§ **REQUIREMENT**
Would you repeat the data below exactly, taking out the images?

§ **DATA PROVIDED**

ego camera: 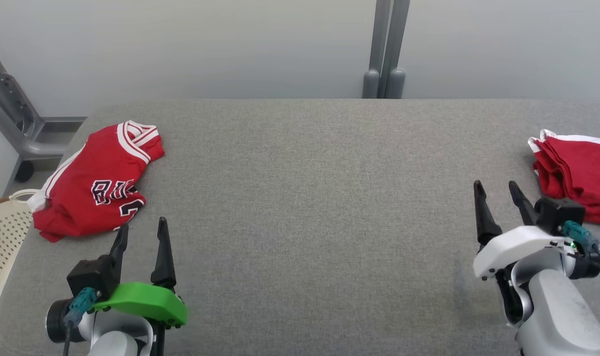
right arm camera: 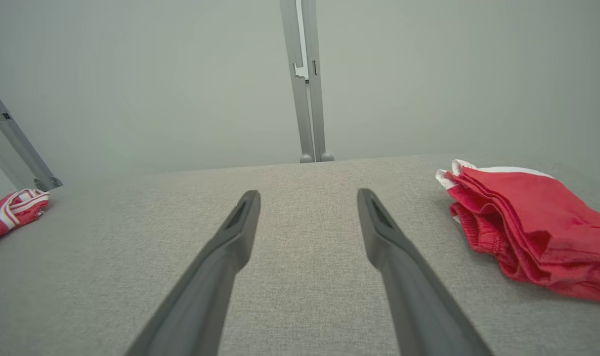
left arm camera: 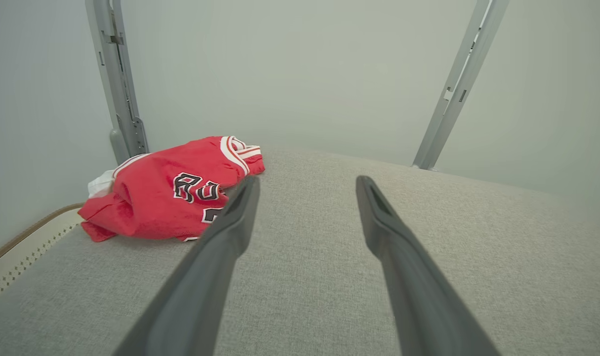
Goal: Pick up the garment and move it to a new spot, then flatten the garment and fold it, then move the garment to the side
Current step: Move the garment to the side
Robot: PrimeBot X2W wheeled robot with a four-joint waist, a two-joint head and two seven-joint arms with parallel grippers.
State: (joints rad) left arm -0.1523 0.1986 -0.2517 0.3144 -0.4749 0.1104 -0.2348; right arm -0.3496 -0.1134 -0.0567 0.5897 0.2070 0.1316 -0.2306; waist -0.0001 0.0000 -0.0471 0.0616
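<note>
On the left end of the grey fabric-covered table (ego camera: 305, 198), we find the red jersey (ego camera: 95, 183) lying crumpled, its white-striped trim toward the far side and its black-and-white lettering facing up. Our left gripper (ego camera: 143, 224) sits just beside the jersey's near edge, fingers parted and holding nothing. Our right gripper (ego camera: 494, 184) is likewise parted and unloaded, near a folded red garment (ego camera: 577, 173) at the table's right end. A cream perforated basket (ego camera: 3, 237) adjoins the table's left edge.
</note>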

§ **RESULT FOR THIS EXERCISE**
ego camera: 
right arm camera: 
left arm camera: 
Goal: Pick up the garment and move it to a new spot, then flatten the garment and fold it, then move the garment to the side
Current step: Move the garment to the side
Robot: PrimeBot X2W wheeled robot with a four-joint waist, a two-joint head and two seven-joint arms with parallel grippers.
State: (joints rad) left arm -0.1523 0.1986 -0.2517 0.3144 -0.4749 0.1104 -0.2348; right arm -0.3496 -0.1134 -0.0567 0.5897 0.2070 0.1316 -0.2306; waist -0.0001 0.0000 -0.0471 0.0616
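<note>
On the left end of the grey fabric-covered table (ego camera: 305, 198), we find the red jersey (ego camera: 95, 183) lying crumpled, its white-striped trim toward the far side and its black-and-white lettering facing up. Our left gripper (ego camera: 143, 224) sits just beside the jersey's near edge, fingers parted and holding nothing. Our right gripper (ego camera: 494, 184) is likewise parted and unloaded, near a folded red garment (ego camera: 577, 173) at the table's right end. A cream perforated basket (ego camera: 3, 237) adjoins the table's left edge.
</note>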

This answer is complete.